Revision as of 09:43, 5 August 2009

Error creating thumbnail: File missing
High-detail EM-1 Railgun prop used in Eraser

The fictional EM-1 rifle (EM standing for "Electro Magnetic") is used several times throughout the movie Eraser. Available information seems to indicate the weapons were all non-firing props; a couple of highly detailed machined versions were built for closeups, with less detailed ones for medium shots and some throw-away props for distant and fast shots. The weapon's actual design seems to have been largely achieved by drawing a rectangle and adding on aftermarket assault rifle components until the designer ran out of space.

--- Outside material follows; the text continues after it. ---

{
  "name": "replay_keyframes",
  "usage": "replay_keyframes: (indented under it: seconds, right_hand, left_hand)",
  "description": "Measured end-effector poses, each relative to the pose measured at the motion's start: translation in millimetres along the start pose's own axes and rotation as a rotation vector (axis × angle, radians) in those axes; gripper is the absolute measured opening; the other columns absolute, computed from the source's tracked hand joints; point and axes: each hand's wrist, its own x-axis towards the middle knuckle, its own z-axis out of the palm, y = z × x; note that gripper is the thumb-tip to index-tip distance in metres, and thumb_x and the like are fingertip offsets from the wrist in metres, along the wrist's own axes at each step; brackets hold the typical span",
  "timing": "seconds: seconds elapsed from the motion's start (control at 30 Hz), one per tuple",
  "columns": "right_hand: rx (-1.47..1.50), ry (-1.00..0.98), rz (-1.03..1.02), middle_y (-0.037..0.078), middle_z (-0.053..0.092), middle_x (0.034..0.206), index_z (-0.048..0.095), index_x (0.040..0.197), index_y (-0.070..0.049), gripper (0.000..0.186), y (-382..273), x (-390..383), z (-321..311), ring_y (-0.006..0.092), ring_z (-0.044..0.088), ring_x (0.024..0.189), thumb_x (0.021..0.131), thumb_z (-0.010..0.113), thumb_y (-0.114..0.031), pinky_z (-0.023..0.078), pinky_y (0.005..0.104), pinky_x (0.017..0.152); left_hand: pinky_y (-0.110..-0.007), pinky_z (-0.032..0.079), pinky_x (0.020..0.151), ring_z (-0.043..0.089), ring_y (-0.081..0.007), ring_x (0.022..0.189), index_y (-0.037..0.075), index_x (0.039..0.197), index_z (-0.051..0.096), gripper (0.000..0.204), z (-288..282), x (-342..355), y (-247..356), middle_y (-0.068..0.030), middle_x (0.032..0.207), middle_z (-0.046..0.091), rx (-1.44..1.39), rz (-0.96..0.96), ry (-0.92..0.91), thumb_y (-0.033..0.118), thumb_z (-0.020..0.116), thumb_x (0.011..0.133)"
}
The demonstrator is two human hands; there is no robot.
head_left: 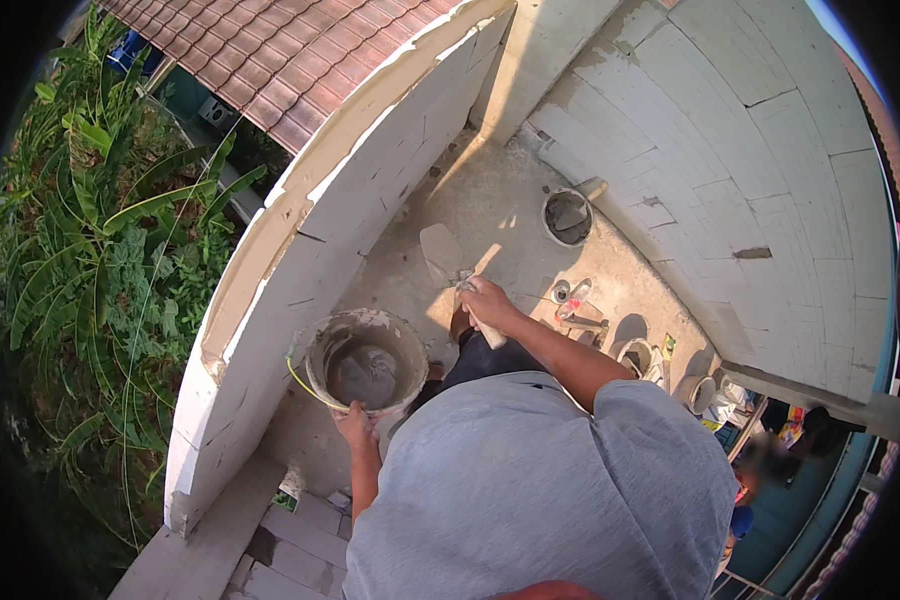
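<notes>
My left hand [354, 424] grips the near rim of a round bucket [320, 352] that holds grey mortar [364, 375]. The bucket is lifted close to the top of the white block wall [270, 260] on my left. My right hand [487, 300] is closed on the handle of a flat trowel [439, 253], its blade pointing up and away over the concrete floor [500, 215]. My grey shirt fills the lower middle of the view.
A second bucket [568, 217] with mortar stands on the floor near the right block wall [760, 170]. Small tools and cups [582, 312] lie by that wall. Beyond the left wall are a tiled roof [270, 55] and green plants [100, 230] far below.
</notes>
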Motion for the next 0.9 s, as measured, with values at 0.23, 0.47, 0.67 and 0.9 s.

In the movie, the EM-1 is said to fire aluminium rounds at close to the speed of light, which is dubious for all manner of reasons; power consumption and heating would both be impossible to deal with in an infantry weapon, but the main issue would be how a C-fractional bullet would interact with the air around it. The projectile would be superheated almost instantly and burn up before it left the barrel, with the gun effectively firing a stream of plasma that would rise and dissipate; the result would be more like a hot steam gun than a projectile weapon. If it didn't, the projectile would interact with the atmosphere like a large meteor, creating a massive superheated trail that behaved like a directional nuclear explosion, including wake radiation in the area behind it. Far from throwing victims into the air, it would drill a hole through them so cleanly and quickly they'd barely notice in the instant before they and the entire surrounding area were obliterated by the wake. The shooter would likely end up with an EM-1 shaped hole in them and an equally large trail of destruction going in the opposite direction from the gun shooting itself backwards with similar velocity to the projectile.

The weapon is fitted with a variable magnification "X-Ray" scope, allowing the user to see through solid walls and showing human targets as skeletons, with the user able to mark his shot to their visible beating heart. The scope is a Hollywood invention; any X-Ray that could pass through steel, brick or concrete would not reflect off soft tissue or bone and pass through denser material again to get back to the detector, it would simply go through the less dense material and carry on. Real X-Ray machines work by firing X-Rays from an emitter on one side at a plate on the other, with bones and other dense structures showing up because they do not allow the rays to pass through; the traditional X-Ray with white bones is a negative, showing where the rays did not pass through, not where they were reflected back at the emitter. The net result is that the scope wouldn't actually display anything at all unless the entire area was saturated with lethal radiation or an emitter were present on the opposite side of the target.